To do -> Please report each line in the material below that includes "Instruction".

Records supplied ->
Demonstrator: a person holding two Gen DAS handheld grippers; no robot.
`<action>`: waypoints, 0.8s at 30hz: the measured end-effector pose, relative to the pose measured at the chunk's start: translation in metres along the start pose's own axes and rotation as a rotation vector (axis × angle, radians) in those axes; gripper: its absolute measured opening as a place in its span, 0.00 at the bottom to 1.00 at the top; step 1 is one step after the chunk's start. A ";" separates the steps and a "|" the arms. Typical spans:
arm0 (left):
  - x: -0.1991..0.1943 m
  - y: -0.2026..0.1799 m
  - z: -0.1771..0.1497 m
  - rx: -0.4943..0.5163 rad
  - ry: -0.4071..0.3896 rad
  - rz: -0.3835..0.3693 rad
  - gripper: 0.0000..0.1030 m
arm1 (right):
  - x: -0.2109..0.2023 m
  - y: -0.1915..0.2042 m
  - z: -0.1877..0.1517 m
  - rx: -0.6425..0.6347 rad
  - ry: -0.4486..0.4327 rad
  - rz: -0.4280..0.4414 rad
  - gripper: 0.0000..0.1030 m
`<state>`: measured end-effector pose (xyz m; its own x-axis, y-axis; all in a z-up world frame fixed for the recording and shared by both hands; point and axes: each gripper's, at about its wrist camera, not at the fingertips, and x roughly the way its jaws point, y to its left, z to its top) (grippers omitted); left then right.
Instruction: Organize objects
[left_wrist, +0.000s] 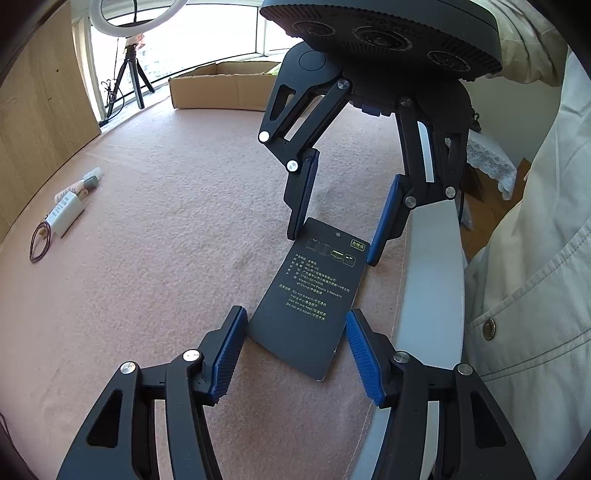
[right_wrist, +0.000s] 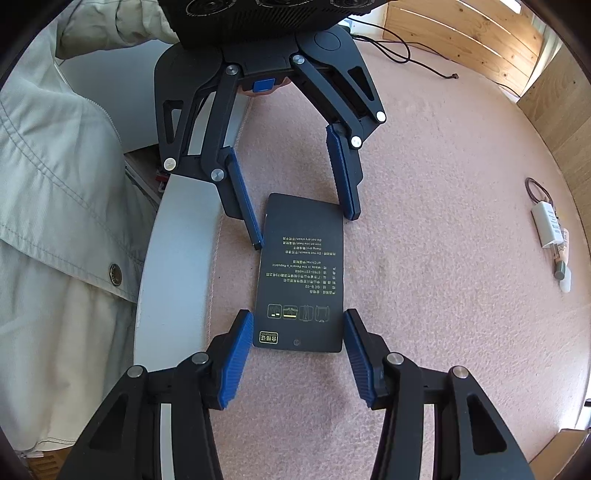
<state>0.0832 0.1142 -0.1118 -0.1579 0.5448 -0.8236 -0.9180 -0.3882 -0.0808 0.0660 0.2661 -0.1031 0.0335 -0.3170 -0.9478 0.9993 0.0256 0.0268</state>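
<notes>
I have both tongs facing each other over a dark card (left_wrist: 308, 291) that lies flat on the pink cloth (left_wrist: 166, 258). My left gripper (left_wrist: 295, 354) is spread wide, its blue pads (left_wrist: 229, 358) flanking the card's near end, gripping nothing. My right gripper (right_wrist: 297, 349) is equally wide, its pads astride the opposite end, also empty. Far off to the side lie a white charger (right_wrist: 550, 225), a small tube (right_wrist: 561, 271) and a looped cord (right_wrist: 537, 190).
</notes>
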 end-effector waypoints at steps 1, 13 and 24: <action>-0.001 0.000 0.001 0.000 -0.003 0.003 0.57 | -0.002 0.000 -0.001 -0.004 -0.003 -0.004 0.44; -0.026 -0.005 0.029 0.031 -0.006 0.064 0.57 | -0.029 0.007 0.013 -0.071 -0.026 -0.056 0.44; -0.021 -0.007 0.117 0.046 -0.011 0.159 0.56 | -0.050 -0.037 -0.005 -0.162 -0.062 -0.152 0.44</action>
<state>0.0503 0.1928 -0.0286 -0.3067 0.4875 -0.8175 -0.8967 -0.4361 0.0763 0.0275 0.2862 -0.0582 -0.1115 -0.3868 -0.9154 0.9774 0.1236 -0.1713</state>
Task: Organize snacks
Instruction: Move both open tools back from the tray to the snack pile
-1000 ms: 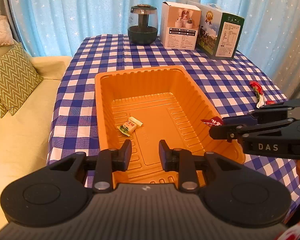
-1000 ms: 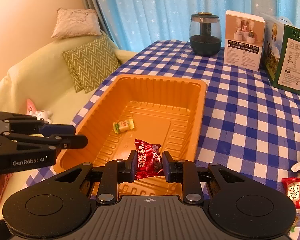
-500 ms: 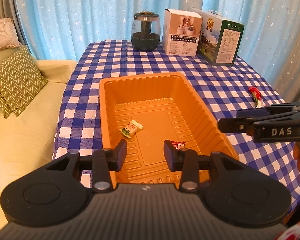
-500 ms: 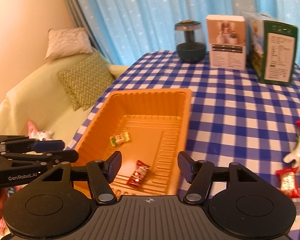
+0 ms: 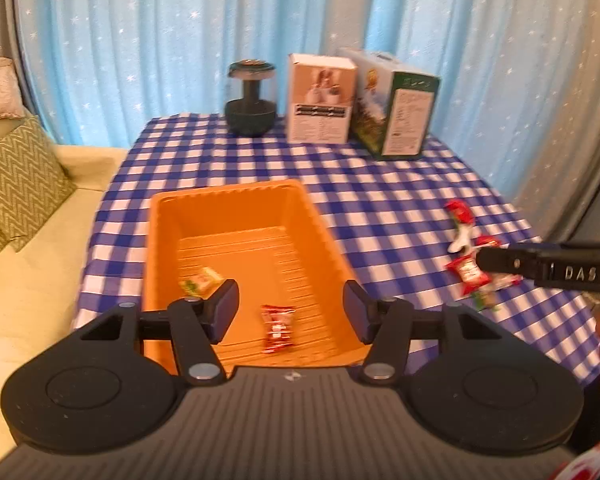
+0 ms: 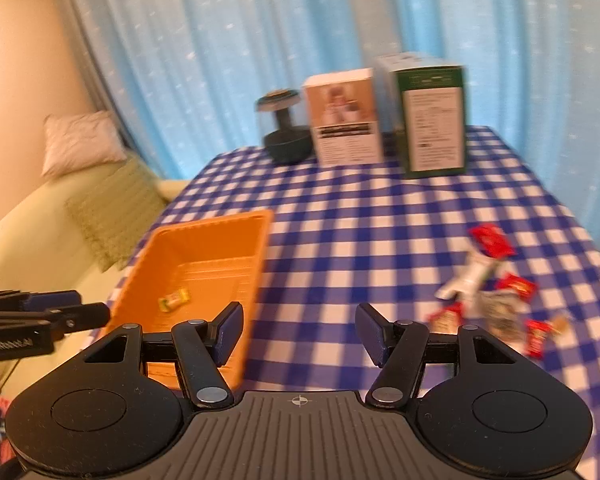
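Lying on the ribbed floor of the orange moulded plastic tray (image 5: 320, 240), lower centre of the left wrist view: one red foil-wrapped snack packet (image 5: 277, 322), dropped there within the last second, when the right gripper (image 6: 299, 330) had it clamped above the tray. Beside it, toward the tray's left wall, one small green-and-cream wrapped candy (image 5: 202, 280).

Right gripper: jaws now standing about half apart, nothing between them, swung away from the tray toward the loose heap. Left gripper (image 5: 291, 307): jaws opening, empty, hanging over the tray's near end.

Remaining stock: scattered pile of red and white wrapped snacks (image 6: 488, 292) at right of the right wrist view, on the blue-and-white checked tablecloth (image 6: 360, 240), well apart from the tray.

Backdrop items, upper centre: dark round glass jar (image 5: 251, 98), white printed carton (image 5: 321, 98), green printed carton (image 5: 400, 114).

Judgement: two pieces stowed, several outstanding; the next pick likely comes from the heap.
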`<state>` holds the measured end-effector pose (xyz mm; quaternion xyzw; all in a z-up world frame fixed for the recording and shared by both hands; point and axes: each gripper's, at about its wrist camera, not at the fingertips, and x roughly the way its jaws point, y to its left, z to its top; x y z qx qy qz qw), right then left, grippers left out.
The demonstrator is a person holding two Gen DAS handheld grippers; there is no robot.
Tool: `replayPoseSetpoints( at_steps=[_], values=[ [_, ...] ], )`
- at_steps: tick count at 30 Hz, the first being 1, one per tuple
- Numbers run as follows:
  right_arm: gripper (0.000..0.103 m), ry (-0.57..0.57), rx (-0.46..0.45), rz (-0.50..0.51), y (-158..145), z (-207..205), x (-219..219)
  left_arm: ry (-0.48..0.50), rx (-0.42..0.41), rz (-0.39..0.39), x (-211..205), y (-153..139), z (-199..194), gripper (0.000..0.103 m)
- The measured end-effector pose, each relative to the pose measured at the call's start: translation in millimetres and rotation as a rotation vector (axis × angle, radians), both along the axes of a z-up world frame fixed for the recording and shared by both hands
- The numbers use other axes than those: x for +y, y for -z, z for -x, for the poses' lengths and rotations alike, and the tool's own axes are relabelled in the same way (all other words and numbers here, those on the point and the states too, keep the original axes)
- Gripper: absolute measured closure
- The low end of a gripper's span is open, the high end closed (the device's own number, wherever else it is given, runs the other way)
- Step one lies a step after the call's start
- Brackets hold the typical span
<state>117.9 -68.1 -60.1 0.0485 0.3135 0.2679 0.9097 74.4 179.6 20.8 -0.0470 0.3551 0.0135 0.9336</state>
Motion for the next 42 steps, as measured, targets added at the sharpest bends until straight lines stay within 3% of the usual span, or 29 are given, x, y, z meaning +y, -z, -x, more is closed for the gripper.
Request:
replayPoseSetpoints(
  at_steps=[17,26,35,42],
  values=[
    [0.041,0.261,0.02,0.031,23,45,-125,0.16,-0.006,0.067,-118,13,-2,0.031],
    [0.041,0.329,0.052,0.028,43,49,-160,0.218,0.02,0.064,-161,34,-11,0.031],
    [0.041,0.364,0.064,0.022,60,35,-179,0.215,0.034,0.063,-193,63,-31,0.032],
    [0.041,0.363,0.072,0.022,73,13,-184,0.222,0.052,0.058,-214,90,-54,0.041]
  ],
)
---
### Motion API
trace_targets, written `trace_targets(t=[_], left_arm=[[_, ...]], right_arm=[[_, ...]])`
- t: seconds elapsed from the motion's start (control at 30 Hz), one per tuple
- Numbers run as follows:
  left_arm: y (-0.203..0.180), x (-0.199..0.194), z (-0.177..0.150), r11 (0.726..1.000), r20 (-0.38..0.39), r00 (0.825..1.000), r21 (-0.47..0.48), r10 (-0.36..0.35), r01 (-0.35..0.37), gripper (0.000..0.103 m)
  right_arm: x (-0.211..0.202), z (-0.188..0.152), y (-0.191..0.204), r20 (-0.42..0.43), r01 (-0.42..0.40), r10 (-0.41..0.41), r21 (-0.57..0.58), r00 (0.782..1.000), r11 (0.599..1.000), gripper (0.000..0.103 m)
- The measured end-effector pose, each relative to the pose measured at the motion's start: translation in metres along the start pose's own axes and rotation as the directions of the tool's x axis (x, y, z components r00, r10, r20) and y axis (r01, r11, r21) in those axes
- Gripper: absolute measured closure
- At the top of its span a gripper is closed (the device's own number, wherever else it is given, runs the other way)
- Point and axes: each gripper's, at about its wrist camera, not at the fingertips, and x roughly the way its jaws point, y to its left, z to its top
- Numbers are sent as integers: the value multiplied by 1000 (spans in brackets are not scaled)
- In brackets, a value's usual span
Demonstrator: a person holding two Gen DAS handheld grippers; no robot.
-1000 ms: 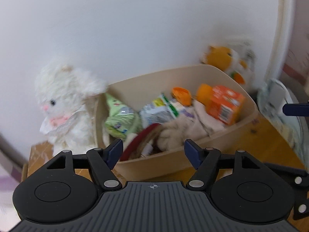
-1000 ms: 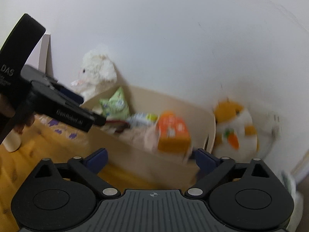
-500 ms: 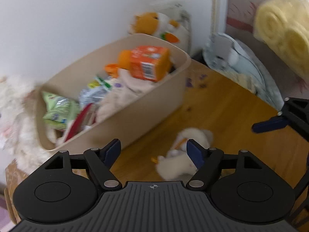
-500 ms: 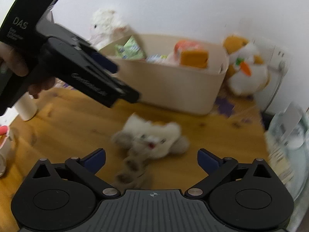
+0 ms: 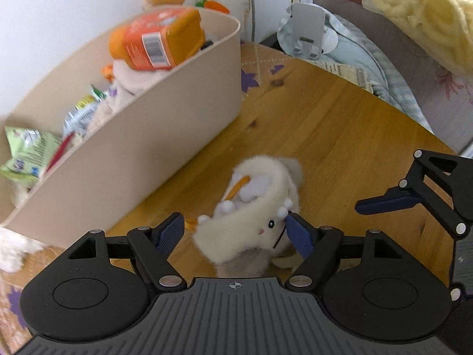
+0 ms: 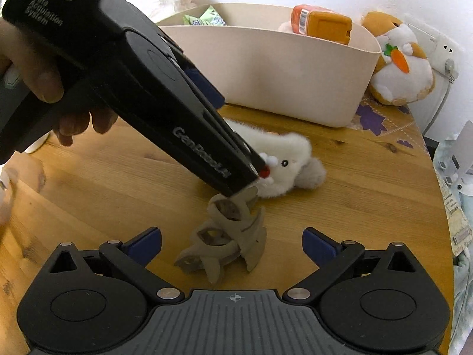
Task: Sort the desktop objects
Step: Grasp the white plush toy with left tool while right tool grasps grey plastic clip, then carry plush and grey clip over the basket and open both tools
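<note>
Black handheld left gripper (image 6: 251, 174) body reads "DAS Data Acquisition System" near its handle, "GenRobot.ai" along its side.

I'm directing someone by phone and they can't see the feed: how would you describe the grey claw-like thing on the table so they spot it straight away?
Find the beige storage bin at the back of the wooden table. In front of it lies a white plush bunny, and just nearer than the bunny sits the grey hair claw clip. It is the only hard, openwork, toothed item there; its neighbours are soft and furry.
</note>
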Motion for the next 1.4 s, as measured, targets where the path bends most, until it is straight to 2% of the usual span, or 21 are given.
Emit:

Problem solution ->
Instruction: Organize objects
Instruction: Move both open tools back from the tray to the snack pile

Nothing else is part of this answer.